Activation functions should be non-linear and tend to be monotonic and continuously differentiable (smooth)
But as you can see with the ReLU function above, that’s not always the case
I wanted to point this out because it highlights how much of an art deep learning really is.
Here’s a great quote from Yoshua Bengio (famous for his work in AI and deep learning) on his group experimenting with ReLU:

“…one of the biggest mistakes I made was to think, like everyone else in the 90s, that you needed smooth non-linearities in order for backpropagation to work. I thought that if we had something like rectifying non-linearities, where you have a flat part, it would be really hard to train, because the derivative would be zero in so many places. And when we started experimenting with ReLU, with deep nets around 2010, I was obsessed with the idea that, we should be careful about whether neurons won’t saturate too much on the zero part. But in the end, it turned out that, actually, the ReLU was working a lot better than the sigmoids and tanh, and that was a big surprise…it turned out to work better, whereas I thought it would be harder to train!”

Anyway, TL;DR ReLU is probably the most popular these days for training deep neural nets, but you can treat activation functions as hyper-parameters to be optimized

Neural Network Classification#

Binary Classification#

This will actually be the easiest part of the lecture
Up until now, we’ve been looking at developing networks for regression tasks, but what if we want to do binary classification?
Well, what did we do in Logistic Regression? We just passed the output of a regression into the Sigmoid Function to get a value between 0 and 1 (a probability of an observation belonging to the positive class).

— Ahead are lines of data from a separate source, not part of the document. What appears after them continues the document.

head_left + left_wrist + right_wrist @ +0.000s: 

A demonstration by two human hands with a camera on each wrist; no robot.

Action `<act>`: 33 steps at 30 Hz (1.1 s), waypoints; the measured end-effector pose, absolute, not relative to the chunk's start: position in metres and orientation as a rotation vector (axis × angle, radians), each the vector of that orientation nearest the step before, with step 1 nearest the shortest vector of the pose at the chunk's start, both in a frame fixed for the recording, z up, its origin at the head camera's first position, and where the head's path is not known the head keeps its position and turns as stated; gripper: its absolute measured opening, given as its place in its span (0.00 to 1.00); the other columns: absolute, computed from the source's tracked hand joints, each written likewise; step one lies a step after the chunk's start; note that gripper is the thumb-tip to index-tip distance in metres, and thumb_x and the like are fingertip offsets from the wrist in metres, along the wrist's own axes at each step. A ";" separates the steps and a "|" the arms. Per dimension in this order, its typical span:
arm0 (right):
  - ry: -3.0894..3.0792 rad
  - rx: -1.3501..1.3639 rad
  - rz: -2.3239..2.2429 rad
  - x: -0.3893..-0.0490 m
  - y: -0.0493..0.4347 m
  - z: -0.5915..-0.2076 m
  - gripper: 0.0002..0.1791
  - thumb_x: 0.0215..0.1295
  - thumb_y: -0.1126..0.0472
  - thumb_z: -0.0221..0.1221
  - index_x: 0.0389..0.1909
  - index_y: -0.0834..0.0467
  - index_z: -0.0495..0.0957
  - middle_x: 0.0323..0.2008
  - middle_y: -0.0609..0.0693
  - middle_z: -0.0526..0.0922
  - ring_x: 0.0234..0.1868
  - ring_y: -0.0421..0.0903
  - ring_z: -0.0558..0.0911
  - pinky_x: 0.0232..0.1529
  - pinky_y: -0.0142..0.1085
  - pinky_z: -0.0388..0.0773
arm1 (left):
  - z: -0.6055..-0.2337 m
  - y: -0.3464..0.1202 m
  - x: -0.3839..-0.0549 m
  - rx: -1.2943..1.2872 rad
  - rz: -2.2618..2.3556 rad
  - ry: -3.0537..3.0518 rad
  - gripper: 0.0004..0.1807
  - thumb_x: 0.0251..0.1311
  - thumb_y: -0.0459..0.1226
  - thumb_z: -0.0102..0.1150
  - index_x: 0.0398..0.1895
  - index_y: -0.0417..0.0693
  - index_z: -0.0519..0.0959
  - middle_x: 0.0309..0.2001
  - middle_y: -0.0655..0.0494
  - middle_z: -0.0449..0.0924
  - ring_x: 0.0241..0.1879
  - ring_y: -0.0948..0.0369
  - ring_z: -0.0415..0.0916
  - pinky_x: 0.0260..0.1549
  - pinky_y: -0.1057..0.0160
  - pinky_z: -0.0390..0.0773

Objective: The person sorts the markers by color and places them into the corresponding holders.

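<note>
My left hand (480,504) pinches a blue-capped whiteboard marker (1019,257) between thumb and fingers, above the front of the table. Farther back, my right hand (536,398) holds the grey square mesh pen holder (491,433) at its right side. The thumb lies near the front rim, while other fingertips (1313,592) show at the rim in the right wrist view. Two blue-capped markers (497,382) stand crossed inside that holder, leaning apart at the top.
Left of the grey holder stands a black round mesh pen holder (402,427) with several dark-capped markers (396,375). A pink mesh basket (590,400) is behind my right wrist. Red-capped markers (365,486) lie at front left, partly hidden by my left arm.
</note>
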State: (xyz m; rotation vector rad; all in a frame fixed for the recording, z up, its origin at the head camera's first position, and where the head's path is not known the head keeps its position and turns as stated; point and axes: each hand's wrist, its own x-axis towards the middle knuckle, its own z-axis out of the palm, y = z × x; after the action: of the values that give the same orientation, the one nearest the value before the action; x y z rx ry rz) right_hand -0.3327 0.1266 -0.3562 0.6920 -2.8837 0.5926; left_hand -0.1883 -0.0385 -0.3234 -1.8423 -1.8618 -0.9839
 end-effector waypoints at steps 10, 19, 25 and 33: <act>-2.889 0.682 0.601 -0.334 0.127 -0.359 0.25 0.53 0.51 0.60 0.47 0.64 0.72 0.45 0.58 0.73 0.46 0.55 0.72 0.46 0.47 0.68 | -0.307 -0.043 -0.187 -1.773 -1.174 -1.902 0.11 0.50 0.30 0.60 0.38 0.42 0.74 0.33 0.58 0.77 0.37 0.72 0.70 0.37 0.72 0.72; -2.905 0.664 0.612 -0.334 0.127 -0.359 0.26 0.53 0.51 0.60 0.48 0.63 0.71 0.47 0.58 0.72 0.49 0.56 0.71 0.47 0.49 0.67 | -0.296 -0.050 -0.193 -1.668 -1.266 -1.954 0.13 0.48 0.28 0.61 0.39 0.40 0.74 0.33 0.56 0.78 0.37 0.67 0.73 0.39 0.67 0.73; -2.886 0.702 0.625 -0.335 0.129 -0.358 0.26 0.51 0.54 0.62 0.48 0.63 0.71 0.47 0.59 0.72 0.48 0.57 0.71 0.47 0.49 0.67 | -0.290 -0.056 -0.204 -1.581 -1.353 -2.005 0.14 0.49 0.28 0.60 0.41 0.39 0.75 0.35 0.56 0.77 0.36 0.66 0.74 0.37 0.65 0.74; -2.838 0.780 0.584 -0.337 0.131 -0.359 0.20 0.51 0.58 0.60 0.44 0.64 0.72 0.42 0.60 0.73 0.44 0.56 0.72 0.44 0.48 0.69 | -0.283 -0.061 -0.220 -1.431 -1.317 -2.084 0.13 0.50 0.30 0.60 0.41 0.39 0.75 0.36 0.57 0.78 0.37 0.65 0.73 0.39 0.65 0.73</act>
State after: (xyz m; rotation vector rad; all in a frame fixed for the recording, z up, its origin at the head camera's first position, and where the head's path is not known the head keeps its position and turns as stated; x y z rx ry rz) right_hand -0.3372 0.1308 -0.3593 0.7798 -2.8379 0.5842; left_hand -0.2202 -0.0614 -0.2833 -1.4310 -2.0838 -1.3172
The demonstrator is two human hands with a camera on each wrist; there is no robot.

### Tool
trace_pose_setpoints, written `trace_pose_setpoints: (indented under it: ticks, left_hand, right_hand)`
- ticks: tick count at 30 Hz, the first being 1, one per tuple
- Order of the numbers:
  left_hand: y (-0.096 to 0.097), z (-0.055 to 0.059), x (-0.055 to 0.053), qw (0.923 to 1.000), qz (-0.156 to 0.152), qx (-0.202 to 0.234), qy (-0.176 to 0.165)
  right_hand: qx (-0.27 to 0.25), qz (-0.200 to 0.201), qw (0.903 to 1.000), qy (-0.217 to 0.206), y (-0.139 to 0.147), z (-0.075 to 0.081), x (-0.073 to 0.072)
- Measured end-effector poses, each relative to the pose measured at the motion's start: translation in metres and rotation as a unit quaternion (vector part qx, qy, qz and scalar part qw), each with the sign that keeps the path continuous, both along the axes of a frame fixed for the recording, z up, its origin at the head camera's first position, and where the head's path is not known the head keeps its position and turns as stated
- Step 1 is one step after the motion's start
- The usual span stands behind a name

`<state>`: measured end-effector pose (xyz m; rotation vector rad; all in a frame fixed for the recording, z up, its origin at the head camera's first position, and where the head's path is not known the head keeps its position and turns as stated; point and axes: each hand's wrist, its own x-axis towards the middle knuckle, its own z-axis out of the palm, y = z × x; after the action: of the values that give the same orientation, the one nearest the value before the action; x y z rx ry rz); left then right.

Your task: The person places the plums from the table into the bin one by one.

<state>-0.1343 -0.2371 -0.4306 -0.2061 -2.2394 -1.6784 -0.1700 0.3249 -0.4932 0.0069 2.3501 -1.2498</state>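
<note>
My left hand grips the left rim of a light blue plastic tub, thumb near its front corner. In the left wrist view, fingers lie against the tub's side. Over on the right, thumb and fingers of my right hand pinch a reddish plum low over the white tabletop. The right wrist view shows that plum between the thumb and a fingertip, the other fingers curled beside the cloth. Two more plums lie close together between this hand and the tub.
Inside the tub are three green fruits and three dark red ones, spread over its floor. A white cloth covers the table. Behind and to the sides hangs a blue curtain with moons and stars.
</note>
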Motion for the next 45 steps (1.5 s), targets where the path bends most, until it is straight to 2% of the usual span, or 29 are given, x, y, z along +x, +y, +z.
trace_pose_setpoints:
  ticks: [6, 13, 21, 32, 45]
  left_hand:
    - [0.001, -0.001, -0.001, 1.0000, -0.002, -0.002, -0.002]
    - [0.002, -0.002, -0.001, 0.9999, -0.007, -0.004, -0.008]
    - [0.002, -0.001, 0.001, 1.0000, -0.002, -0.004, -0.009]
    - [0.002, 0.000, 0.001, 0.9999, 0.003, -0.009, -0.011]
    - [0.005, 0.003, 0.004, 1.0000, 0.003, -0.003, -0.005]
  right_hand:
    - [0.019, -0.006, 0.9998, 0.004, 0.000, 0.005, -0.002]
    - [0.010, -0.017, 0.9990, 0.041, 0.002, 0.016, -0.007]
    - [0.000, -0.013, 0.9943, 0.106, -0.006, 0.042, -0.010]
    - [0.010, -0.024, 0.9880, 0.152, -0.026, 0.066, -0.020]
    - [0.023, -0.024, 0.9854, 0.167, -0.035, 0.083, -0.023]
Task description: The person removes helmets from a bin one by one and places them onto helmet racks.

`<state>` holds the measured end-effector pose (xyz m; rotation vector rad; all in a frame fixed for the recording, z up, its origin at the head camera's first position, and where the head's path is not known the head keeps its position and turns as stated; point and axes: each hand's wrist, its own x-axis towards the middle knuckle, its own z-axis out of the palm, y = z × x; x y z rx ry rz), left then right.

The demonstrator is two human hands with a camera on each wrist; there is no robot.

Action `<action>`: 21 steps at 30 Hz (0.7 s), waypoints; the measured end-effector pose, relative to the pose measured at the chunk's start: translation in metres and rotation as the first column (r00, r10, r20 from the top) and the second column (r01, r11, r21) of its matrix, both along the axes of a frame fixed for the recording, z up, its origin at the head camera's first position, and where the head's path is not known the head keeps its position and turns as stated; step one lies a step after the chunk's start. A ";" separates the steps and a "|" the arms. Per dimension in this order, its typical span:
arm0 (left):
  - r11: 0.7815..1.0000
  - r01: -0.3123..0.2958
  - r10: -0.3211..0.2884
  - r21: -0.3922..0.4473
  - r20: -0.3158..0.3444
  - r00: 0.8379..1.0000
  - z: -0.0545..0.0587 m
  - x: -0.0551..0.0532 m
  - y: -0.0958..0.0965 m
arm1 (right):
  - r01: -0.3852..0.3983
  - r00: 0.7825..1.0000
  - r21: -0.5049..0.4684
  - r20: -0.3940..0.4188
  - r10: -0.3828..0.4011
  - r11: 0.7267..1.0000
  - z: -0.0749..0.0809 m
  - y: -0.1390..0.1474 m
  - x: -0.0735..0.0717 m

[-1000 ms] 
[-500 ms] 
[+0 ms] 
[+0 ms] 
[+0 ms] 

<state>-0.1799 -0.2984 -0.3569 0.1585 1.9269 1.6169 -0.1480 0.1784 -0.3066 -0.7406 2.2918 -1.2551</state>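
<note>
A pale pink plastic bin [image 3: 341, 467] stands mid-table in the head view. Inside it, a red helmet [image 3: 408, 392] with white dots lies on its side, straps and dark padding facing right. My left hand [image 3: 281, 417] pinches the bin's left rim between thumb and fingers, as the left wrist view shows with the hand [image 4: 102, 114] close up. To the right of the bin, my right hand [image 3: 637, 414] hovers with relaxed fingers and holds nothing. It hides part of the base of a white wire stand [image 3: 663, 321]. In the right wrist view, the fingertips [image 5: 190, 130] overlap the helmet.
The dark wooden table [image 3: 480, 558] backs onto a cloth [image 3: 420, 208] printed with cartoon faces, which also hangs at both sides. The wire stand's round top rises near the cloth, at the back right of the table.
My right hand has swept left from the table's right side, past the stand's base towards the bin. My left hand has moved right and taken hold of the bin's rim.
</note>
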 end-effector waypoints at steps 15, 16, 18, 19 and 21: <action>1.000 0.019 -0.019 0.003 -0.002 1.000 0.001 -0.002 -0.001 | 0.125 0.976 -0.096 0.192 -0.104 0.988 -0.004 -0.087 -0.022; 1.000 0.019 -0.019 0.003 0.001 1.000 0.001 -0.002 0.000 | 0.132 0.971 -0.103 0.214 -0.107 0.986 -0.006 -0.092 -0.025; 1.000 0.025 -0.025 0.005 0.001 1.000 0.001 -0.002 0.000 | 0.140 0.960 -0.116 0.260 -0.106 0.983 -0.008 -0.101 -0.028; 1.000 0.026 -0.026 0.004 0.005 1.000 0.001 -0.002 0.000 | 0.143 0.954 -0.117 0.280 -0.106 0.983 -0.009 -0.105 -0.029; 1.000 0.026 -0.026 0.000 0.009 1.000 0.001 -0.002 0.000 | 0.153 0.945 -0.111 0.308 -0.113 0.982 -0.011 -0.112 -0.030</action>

Let’s do the same thing here
Let’s create a toy dataset first:

X, y = make_circles(n_samples=300, factor=0.5, noise=0.1, random_state=2020)
X_t = torch.tensor(X, dtype=torch.float32)
y_t = torch.tensor(y, dtype=torch.float32)
plot_classification_2d(X, y)

LEARNING_RATE = 0.1
BATCH_SIZE = 50

# Create dataloader
dataset = TensorDataset(X_t, y_t)
dataloader = DataLoader(dataset, batch_size=BATCH_SIZE, shuffle=True)

Let’s create this network to model that dataset:

I’m going to start using ReLU as our activation function(s) and Adam as our optimizer because these are what are currently, commonly used in practice.
We are doing classification now so we’ll need to use log loss (binary cross entropy) as our loss function:

\[\mathcal{L}(w) = \sum_{x,y \in D} -y \log(\hat{y}) - (1-y)\log(1-\hat{y})\]

In PyTorch, binary cross entropy loss criterion is torch.nn.BCELoss
The formula expects a “probability” which is why we add a Sigmoid function to the end of out network.

class binaryClassifier(nn.Module):
    def __init__(self, input_size, hidden_size, output_size):
        super().__init__()
        self.main = nn.Sequential(
            nn.Linear(input_size, hidden_size),
            nn.ReLU(),
            nn.Linear(hidden_size, output_size),
            nn.Sigmoid()  # <-- this will squash our output to a probability between 0 and 1
        )

    def forward(self, x):
        out = self.main(x)
        return out

BUT WAIT!
While we can do the above and then train with a torch.nn.BCELoss loss function, there’s a better way
We can omit the Sigmoid function and just use torch.nn.BCEWithLogitsLoss (which combines a Sigmoid layer and the BCELoss)
Why would we do this? It’s numerically more stable (Did you do the log-sum-exp question in Lab 1? We use it here for stability)
From the docs:

“This version is more numerically stable than using a plain Sigmoid followed by a BCELoss as, by combining the operations into one layer, we take advantage of the log-sum-exp trick for numerical stability.”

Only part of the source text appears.